A novel about a 14-year-old girl plucked from her strict Mennonite colony in the Bolivian jungle and plunked into a new life in downtown Toronto could easily overplay its hand and make an easy meal of the shock and wonder in the girl’s eyes. But with Once in a Town Called Moth, Trilby Kent gives us a tale of uncommon subtlety and nuance. There is wonder in the hero’s eyes, but like any teen looking for acceptance, Ana’s instincts tell her it’s best to keep this to herself.
Ana finds, however, that she can let down her guard with two neighbourhood teens, Suvi and Mischa, who help her navigate the perils of North American teen-dom. When Ana asks what irony is, or mistakes a pair of earbuds for a hearing aid, they don’t get annoyed, they get protective.

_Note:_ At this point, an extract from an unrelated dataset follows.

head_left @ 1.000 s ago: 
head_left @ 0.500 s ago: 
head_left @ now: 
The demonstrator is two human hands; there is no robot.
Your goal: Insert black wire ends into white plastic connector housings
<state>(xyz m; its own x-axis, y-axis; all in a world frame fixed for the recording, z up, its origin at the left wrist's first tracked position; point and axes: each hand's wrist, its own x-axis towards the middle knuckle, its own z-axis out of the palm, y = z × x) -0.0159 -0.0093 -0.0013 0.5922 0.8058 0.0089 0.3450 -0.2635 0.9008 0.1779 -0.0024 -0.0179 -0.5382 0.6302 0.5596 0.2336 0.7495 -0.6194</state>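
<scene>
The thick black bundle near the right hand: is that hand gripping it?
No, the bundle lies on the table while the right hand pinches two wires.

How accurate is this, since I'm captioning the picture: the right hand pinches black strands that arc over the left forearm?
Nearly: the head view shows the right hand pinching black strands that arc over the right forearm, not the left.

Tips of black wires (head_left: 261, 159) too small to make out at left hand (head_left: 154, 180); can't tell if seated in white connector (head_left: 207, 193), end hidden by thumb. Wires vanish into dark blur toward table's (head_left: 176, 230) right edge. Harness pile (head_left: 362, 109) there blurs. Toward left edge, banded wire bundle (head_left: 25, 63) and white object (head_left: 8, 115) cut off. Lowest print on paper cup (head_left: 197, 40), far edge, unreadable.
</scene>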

Kent writes with refreshing emotional sophistication. Rather than spell things out, Ana’s impressions of city life – the confinement, clutter, and thrill – are brilliantly conveyed via her own rural reference points: “The sky was the color of sour milk, streaked with airplane trails, crosshatched with telephone wires and streetcar lines. It was as if someone had stretched an enormous sheet of chicken wire overhead.”
Though the reasons for her and her father’s abrupt, undercover departure from Colony Felicidad aren’t totally clear, Ana does know her father is looking for her mother, who left Bolivia almost a decade earlier and hasn’t been heard from since. Impatient for answers, Ana embarks upon her own investigation into her mother’s whereabouts and, thanks to Suvi’s Internet skills, soon gets them, though the mother-daughter reunion isn’t what Ana expects.
Things turning out differently than expected is a pattern that repeats throughout the novel. At school, Ana is flattered to be favoured by the “cool” teacher, Mr. Peterson, until his treatment of Mischa, who is gay, makes her realize that Mr. Peterson is just a screwed-up adult whose adolescent attitude is anything but cool. The unfurling of the Bolivia-set backstory and the dark event that led to Ana’s current circumstances similarly suggests life wasn’t as idyllic as it initially seemed.
As literary as it is smart, Kent’s novel reflects life beautifully in its rigorous denial of pat, easy answers.